A word-for-word transcription of the whole listing is required.

──────────────────────────────

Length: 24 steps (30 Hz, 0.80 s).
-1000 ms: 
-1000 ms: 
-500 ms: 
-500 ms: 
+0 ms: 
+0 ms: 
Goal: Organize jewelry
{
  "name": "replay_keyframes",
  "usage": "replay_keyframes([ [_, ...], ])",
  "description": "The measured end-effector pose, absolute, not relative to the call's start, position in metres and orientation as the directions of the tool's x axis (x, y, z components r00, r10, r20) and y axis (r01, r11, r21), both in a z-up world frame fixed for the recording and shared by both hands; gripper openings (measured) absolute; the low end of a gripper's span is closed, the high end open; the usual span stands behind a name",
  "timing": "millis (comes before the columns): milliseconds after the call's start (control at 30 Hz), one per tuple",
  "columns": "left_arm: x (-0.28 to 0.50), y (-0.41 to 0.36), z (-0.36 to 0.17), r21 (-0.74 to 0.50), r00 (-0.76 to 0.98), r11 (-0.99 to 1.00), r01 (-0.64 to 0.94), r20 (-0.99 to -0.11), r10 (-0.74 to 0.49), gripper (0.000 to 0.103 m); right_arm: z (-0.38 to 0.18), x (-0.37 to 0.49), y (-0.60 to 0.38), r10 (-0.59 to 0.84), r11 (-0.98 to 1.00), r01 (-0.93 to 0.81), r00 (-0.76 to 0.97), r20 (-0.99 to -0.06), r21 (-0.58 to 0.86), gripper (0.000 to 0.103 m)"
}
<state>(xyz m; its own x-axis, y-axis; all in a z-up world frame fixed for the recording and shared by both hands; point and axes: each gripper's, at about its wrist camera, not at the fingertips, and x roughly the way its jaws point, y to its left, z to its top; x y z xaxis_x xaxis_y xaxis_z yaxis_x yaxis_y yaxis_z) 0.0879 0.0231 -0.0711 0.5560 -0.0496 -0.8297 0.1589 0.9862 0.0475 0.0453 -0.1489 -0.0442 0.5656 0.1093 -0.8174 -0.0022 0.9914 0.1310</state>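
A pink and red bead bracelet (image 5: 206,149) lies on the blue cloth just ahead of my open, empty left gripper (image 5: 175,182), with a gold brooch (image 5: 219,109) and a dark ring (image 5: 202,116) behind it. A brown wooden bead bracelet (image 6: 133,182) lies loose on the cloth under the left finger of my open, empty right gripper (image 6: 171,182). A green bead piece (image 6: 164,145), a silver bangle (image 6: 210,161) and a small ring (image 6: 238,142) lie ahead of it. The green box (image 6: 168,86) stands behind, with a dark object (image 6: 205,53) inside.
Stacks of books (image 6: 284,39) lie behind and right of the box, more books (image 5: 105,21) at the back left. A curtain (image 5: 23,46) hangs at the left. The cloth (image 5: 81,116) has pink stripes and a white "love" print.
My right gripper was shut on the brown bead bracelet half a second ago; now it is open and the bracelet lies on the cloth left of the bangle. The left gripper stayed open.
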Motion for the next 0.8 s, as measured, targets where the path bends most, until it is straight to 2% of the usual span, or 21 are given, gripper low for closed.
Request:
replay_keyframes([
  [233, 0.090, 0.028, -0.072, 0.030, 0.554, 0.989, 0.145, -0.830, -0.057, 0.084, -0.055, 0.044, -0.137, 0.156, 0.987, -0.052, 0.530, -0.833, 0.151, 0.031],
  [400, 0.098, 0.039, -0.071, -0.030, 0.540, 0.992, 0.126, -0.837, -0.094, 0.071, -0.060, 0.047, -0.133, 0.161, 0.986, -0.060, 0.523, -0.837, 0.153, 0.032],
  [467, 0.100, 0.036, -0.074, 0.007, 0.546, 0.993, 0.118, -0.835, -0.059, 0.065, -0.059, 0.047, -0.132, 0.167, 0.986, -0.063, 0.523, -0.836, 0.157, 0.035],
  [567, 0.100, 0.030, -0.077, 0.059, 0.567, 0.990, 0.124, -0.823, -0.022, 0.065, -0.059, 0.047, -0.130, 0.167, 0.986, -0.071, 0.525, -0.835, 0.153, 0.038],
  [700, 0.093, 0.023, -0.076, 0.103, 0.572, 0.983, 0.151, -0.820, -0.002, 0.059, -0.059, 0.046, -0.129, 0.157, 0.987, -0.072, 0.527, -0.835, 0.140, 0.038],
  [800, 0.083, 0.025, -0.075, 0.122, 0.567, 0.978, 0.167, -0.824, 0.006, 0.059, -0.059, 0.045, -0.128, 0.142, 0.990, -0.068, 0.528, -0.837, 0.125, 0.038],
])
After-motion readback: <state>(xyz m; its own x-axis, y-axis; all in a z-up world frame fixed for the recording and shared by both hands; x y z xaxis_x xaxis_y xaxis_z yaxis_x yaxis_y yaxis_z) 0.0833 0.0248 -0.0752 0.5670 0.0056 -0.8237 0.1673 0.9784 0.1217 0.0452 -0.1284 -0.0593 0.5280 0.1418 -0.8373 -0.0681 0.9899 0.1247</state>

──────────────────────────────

◆ **SOLVED PROBLEM**:
Length: 24 steps (30 Hz, 0.80 s).
-1000 ms: 
-1000 ms: 
-500 ms: 
-500 ms: 
+0 ms: 
+0 ms: 
Goal: Organize jewelry
{
  "name": "replay_keyframes",
  "usage": "replay_keyframes([ [_, ...], ])",
  "description": "The measured end-effector pose, absolute, not relative to the call's start, position in metres and orientation as the directions of the tool's x axis (x, y, z components r00, r10, r20) and y axis (r01, r11, r21), both in a z-up world frame fixed for the recording and shared by both hands; gripper openings (measured) absolute; the low end of a gripper's span is closed, the high end open; the usual span stands behind a name",
  "timing": "millis (comes before the columns): milliseconds after the call's start (control at 30 Hz), one per tuple",
  "columns": "left_arm: x (-0.28 to 0.50), y (-0.41 to 0.36), z (-0.36 to 0.17), r21 (-0.74 to 0.50), r00 (-0.76 to 0.98), r11 (-0.99 to 1.00), r01 (-0.64 to 0.94), r20 (-0.99 to -0.11), r10 (-0.74 to 0.49), gripper (0.000 to 0.103 m); right_arm: z (-0.38 to 0.18), x (-0.37 to 0.49), y (-0.60 to 0.38), r10 (-0.59 to 0.84), r11 (-0.98 to 1.00), r01 (-0.93 to 0.81), r00 (-0.76 to 0.97), r20 (-0.99 to -0.06), r21 (-0.58 to 0.86), gripper (0.000 to 0.103 m)"
}
<state>(xyz m; its own x-axis, y-axis; all in a z-up world frame fixed for the recording and shared by both hands; point and axes: each gripper's, at about its wrist camera, not at the fingertips, and x roughly the way its jaws point, y to its left, z to its top; x y z xaxis_x xaxis_y xaxis_z yaxis_x yaxis_y yaxis_z) 0.0879 0.0231 -0.0711 0.5560 -0.0496 -0.8297 0.1589 0.9862 0.0475 0.0453 -0.1489 -0.0442 0.5656 0.1093 -0.8174 -0.0022 0.9914 0.1310</state>
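A pink and red bead bracelet (image 5: 206,149) lies on the blue cloth just ahead of my open, empty left gripper (image 5: 175,182), with a gold brooch (image 5: 219,109) and a dark ring (image 5: 202,116) behind it. A brown wooden bead bracelet (image 6: 133,182) lies loose on the cloth under the left finger of my open, empty right gripper (image 6: 171,182). A green bead piece (image 6: 164,145), a silver bangle (image 6: 210,161) and a small ring (image 6: 238,142) lie ahead of it. The green box (image 6: 168,86) stands behind, with a dark object (image 6: 205,53) inside.
Stacks of books (image 6: 284,39) lie behind and right of the box, more books (image 5: 105,21) at the back left. A curtain (image 5: 23,46) hangs at the left. The cloth (image 5: 81,116) has pink stripes and a white "love" print.
My right gripper was shut on the brown bead bracelet half a second ago; now it is open and the bracelet lies on the cloth left of the bangle. The left gripper stayed open.
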Motion for the next 0.8 s, as measured, targets where the path bends most, until it is straight to 2% of the usual span, or 21 are given, gripper low for closed.
Request:
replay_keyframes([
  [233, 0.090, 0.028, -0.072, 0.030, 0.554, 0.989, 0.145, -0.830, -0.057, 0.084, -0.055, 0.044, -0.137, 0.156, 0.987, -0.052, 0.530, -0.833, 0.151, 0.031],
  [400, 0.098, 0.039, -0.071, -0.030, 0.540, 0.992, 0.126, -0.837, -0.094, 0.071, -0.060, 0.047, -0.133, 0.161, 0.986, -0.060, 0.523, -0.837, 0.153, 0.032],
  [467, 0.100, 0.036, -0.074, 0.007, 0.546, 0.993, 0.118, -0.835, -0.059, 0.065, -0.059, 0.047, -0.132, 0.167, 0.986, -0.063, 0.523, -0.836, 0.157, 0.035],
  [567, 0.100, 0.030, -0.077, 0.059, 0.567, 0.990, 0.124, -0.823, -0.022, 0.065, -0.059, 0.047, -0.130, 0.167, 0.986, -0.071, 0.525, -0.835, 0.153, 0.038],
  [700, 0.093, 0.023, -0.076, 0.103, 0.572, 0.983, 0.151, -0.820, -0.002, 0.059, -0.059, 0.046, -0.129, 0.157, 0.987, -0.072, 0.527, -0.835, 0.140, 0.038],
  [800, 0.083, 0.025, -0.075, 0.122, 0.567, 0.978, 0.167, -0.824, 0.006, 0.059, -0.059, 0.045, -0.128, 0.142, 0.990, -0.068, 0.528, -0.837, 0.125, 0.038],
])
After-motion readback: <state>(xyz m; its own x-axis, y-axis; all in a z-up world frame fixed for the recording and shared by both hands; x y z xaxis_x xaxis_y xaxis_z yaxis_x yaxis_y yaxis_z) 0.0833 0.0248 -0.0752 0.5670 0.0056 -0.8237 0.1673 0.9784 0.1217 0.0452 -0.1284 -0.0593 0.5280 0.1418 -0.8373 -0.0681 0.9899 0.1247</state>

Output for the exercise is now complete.